Task material: Begin
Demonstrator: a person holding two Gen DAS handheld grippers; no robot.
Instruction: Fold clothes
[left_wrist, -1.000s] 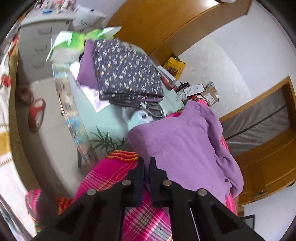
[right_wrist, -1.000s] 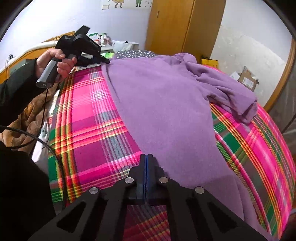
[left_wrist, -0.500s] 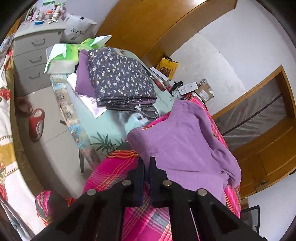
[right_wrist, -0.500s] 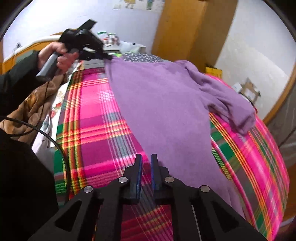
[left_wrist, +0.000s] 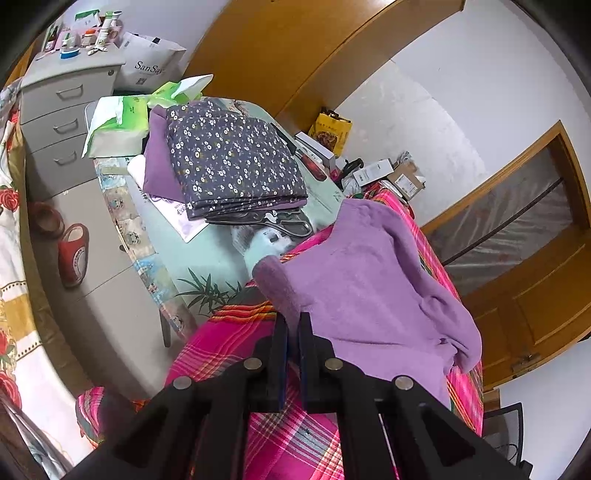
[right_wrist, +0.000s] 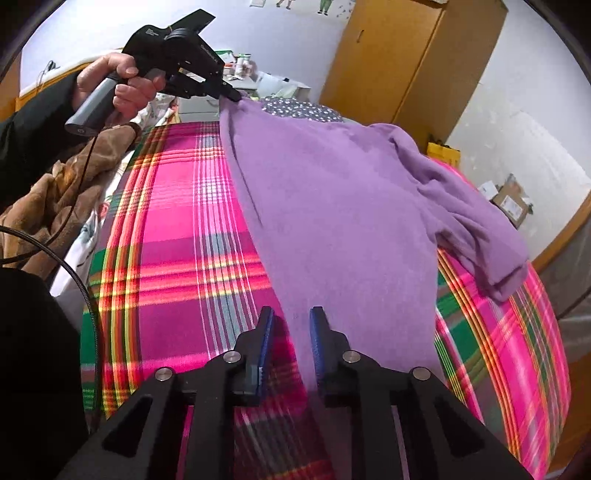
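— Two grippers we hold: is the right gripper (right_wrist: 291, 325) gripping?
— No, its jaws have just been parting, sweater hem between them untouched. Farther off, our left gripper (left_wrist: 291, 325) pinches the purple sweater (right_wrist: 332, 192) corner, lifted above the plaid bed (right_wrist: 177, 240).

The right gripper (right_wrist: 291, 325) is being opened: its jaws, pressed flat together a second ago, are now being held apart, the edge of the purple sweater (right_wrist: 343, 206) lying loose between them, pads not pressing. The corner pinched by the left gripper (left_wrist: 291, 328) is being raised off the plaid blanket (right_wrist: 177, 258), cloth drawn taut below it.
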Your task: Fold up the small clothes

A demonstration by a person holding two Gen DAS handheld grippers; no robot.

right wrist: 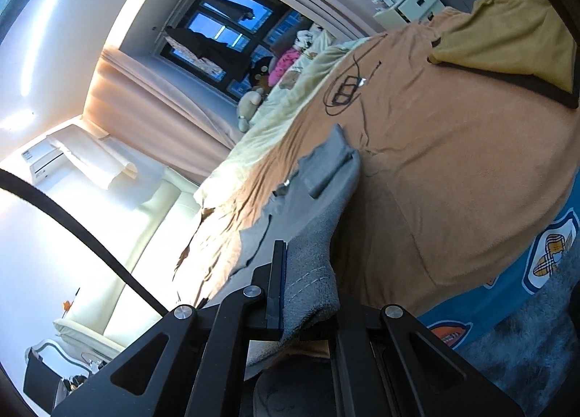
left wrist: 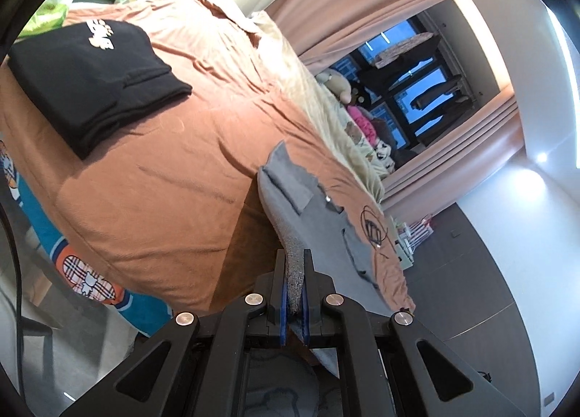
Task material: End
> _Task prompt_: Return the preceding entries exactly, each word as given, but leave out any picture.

> _Exercise solution_:
Demonstrator: a person holding two Gen DAS handheld grippers; no robot.
Instruction: Fold clothes
[left_wrist, -1.000s] 
[right_wrist, -1.000s] 
[left_wrist, -0.500s] 
[right_wrist, -0.500s] 
[left_wrist, +0.000s] 
[right_wrist, +0.000s] 
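— Two grippers we hold: is the right gripper (right_wrist: 291, 325) gripping?
— No, its jaws have just been parting, sweater hem between them untouched. Farther off, our left gripper (left_wrist: 291, 325) pinches the purple sweater (right_wrist: 332, 192) corner, lifted above the plaid bed (right_wrist: 177, 240).

The right gripper (right_wrist: 291, 325) is being opened: its jaws, pressed flat together a second ago, are now being held apart, the edge of the purple sweater (right_wrist: 343, 206) lying loose between them, pads not pressing. The corner pinched by the left gripper (left_wrist: 291, 328) is being raised off the plaid blanket (right_wrist: 177, 258), cloth drawn taut below it.
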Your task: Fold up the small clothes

A demonstration by a person holding two Gen DAS handheld grippers; no robot.

right wrist: 
left wrist: 

With that, the exercise is complete.